* [Work to complete]
Could you retype the records below exactly as they appear, skipping any pictures?
[Material supplied — start]
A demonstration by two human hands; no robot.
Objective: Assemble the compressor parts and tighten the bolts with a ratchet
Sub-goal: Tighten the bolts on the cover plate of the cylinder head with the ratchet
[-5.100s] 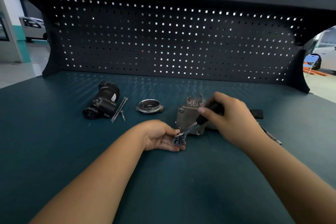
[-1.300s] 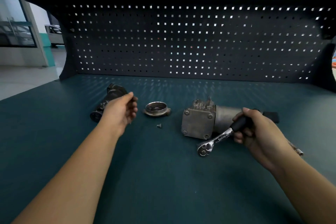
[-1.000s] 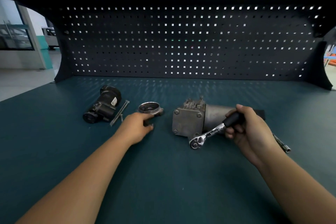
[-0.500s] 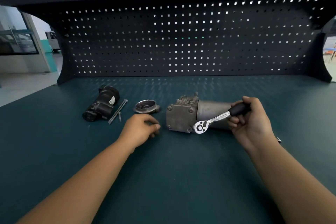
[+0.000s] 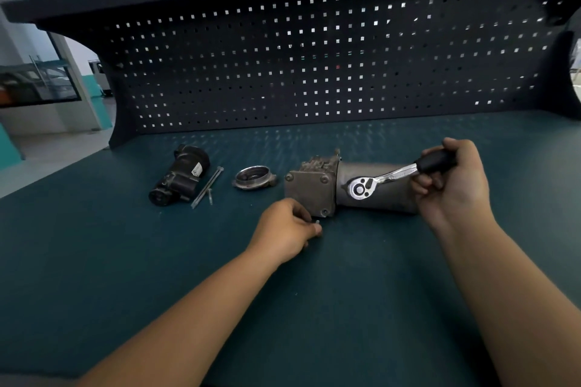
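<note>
Right hand (image 5: 456,188) grips the chrome, black-handled ratchet (image 5: 360,189) above the grey compressor (image 5: 309,195); left hand (image 5: 283,229) pinches a small bolt (image 5: 317,223).

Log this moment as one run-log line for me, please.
left hand: pinches small bolt beside end plate of compressor housing | right hand: grips ratchet by handle, head over housing body | bolt: not yet seated

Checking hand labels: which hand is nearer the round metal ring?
Left. The left hand, pinching a small bolt, is close, front-right of the ring; the right hand, gripping the ratchet, is beyond the housing.
</note>
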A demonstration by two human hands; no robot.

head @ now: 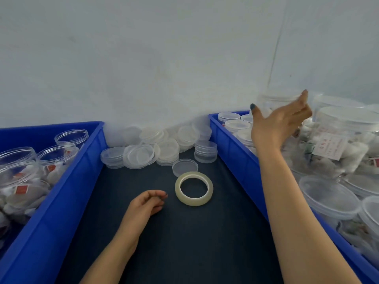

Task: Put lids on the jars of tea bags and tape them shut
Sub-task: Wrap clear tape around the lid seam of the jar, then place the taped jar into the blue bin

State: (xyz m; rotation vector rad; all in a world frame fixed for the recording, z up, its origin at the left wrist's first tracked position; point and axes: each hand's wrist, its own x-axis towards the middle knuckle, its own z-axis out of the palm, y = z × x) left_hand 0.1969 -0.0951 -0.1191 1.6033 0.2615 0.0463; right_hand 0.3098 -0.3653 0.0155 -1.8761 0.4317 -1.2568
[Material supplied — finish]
* [Answer to this problem]
A demonstration by two human hands; no robot.
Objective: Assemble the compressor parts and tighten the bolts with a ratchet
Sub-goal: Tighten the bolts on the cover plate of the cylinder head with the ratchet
[-5.100s] 
[-1.300s] 
[-1.000s] 
[-0.500s] 
[+0.000s] 
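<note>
Right hand (image 5: 456,188) grips the chrome, black-handled ratchet (image 5: 360,189) above the grey compressor (image 5: 309,195); left hand (image 5: 283,229) pinches a small bolt (image 5: 317,223).

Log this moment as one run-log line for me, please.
left hand: pinches small bolt beside end plate of compressor housing | right hand: grips ratchet by handle, head over housing body | bolt: not yet seated

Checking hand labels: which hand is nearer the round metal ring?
Left. The left hand, pinching a small bolt, is close, front-right of the ring; the right hand, gripping the ratchet, is beyond the housing.
</note>
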A demonstration by two human hands; no robot.

head @ now: 

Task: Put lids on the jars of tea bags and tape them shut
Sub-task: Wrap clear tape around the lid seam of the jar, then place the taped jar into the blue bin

State: (xyz m; rotation vector rad; all in a world frame fixed for the recording, z up, its origin at the left wrist's first tracked position; point and axes: each hand's wrist, its own x-axis towards the middle knuckle, its own z-axis out of the palm, y = z × x) left_hand 0.1969 -0.0951 -0.1191 1.6033 0.2615 0.0463; right_hand 0.3098 -0.3653 0.0155 -1.8761 0.4317 -1.2568

Nothing else is part of this output.